Measles can kill. So far, there have been no deaths reported in the latest flare-up of the illness, which was more or less eliminated in this country eight years ago. But unless immunisation rates can be raised significantly, children will die. It is estimated that, since measles vaccinations were introduced in the United Kingdom in 1968, they have saved 4,500 lives.
That is why Professor Dame Jenny Harries, chief executive of the UK Health Security Agency, issued a “national call to action” this week. The outbreaks of 200 cases in the West Midlands and a further 100 suspected cases, plus a surge of cases in Greater London, are the inevitable consequence of vaccination rates falling as low as 81 per cent in some areas.
Official figures show that the take-up of the measles, mumps and rubella (MMR) vaccine nationally is at 84.5 per cent – its lowest point in more than a decade, and well below the target of 95 per cent.
The causes of this decline are complicated. The vaccine programme had recovered from the drop caused by false concerns over links to autism during the late 1990s, after the claims by Andrew Wakefield, the former doctor, were discredited.
But since the coronavirus pandemic, vaccine scepticism has reinfected the popular imagination. The Independent, which is proud of its role in exposing the fraudulent claims about MMR, takes the view that Covid vaccines are safe, and that their benefits hugely outweigh the risks of their shorter than usual trial period. But in any case, such doubts as there are about Covid vaccines cannot undermine the safety of MMR, which has been deployed and studied intensively for so much longer.
Unfortunately, pandemic-inspired vaccine scepticism has interacted with a specific problem, in that the usual MMR vaccine contains a pork derivative that is unacceptable to some Muslims. According to Dame Jenny, this is a significant contributor to the low take-up of the vaccine in the West Midlands, where a sustained effort is needed to make people aware of the non-porcine MMR vaccine that is available.
These problems have interacted with a third factor, which is that high levels of vaccine take-up are hard to sustain when an illness is rare. Major outbreaks of measles have been relatively unusual, which leads to complacency. As Dame Jenny said: “It’s quite common with vaccination programmes that when the risk is perceived to have gone away, then the concern to get vaccinated may drop off and so one of the reasons for flagging this today is to remind people that cases are still out there. This is a serious illness.”
Not only is it a serious illness – it is completely preventable. In 2016, the UK was declared measles-free. It did not last, and in recent years cases have been rising.

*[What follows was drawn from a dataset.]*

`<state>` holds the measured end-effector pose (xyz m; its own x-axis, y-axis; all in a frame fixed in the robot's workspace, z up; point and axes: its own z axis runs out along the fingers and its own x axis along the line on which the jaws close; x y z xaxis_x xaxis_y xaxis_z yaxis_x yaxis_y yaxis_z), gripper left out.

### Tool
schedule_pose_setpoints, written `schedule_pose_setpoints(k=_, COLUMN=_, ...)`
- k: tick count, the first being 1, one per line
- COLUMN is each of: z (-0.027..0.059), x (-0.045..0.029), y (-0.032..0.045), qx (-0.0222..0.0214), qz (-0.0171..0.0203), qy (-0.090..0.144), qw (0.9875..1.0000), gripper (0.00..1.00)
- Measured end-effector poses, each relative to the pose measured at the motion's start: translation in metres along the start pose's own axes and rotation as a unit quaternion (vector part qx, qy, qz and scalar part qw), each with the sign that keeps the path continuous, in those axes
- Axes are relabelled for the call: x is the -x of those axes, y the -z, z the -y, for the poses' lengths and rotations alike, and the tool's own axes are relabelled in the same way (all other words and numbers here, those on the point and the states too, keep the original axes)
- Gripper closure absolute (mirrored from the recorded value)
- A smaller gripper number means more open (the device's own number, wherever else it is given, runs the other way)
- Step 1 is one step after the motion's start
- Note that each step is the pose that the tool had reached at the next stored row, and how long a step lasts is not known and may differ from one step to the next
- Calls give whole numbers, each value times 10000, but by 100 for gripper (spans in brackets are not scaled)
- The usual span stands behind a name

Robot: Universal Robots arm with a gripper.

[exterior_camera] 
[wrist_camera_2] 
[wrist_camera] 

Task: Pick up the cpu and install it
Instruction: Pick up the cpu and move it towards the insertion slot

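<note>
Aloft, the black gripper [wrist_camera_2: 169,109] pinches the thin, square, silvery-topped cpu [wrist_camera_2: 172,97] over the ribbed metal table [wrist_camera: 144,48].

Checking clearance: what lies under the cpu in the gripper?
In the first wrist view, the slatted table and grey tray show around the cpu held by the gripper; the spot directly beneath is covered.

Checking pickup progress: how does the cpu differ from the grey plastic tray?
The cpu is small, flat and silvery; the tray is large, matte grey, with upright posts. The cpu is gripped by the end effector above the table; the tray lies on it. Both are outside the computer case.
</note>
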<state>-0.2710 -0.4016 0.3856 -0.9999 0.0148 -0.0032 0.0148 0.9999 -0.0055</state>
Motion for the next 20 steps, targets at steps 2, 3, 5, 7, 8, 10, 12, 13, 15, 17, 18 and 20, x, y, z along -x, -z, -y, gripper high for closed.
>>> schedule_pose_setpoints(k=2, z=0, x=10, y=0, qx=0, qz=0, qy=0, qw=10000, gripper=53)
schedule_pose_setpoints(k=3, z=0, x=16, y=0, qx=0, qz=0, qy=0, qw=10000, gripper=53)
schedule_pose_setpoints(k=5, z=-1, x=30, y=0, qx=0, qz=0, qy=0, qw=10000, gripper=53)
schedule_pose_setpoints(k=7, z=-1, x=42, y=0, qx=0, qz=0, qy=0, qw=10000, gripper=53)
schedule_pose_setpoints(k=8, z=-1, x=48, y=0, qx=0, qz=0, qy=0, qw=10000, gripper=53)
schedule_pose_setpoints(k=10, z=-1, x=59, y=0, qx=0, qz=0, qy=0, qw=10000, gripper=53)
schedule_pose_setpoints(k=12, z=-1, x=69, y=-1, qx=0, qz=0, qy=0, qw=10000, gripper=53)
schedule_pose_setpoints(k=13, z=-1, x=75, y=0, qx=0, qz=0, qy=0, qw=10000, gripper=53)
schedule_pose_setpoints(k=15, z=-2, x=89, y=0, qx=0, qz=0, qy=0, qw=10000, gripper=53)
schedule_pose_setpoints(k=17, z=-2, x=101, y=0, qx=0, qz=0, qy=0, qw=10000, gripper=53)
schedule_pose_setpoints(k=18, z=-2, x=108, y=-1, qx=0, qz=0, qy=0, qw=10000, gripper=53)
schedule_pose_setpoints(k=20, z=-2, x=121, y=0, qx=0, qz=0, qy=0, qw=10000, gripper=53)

That is why Victoria Atkins, the health secretary, needs to put the government’s weight behind a national information campaign to make three simple points: measles is deadly; the MMR vaccine is safe; and there is a version that is pork-free.
There is plenty of evidence that people, when they realise that their health or that of their children is at risk, become open to scientific and factual persuasion. In the early stages of the coronavirus pandemic, for instance, opinion polls in France suggested widespread doubts about the effectiveness of Covid vaccines – but in the end, take-up rates in France were pretty much the same as in the rest of Europe.
But in the case of measles, it requires the government to deploy the soft power of the NHS, most urgently in England but across the UK, combined with advocates trusted by the target audiences to raise awareness of the protection afforded by the MMR vaccine. Children’s lives depend on it.